I think implying that it works for any TLS is rather bad, even if there
was security considerations narrowing the scope (which there do not seem
to be).

The problem is that the original TLS 1.2 keying material exporter is
flawed in a way that it can not be safely used for authentication. Now,
either TLS 1.3 or the Extended Master Secret extension fixes this flaw.

The TLS as used in HTTP/3 is TLS 1.3, so it will be okay. But TLS as
used in HTTP/2 can be TLS 1.2 without EMS, which is not okay. And
then there is HTTP/1.1, which has no TLS requirements at all.

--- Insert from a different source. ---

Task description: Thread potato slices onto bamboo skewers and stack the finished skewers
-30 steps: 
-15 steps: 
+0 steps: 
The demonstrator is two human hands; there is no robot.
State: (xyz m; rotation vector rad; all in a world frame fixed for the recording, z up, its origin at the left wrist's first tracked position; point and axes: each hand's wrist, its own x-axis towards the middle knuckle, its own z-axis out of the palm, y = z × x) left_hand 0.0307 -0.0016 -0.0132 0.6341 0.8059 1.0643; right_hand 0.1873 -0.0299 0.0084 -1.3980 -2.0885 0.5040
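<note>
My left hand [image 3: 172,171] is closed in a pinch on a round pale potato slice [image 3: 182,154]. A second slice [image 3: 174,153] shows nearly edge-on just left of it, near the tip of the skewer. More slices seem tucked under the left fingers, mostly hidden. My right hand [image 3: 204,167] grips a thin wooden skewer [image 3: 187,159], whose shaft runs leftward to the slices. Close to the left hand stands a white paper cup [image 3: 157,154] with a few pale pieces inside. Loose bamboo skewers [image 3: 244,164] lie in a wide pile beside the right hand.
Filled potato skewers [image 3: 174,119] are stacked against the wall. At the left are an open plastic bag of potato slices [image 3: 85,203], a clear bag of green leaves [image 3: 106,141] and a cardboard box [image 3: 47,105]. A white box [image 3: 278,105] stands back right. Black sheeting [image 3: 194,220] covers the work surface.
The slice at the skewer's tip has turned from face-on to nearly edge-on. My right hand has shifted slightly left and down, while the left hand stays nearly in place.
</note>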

- The "TLS SignatureAlgorithm" and "TLS HashAlgorithm" registeries
have been deprecated. A solution would be to just remove the h= and
s= parameters: The server could look those up from the key (precludes
variable-hash RSA keys, but I do not think those are actually
important).


- The signature/HMAC is taken over raw nonce, which I do think is a
good idea. A solution would be using the TLS 1.3 signature format
with some specific label.


- In section 6, it is said that intermediaries will validate the
authentication themselves. It would be possible for intermediary to
export the nonces (which are not sensitive), and send those to the
back-end (I have done PoC implementation of this).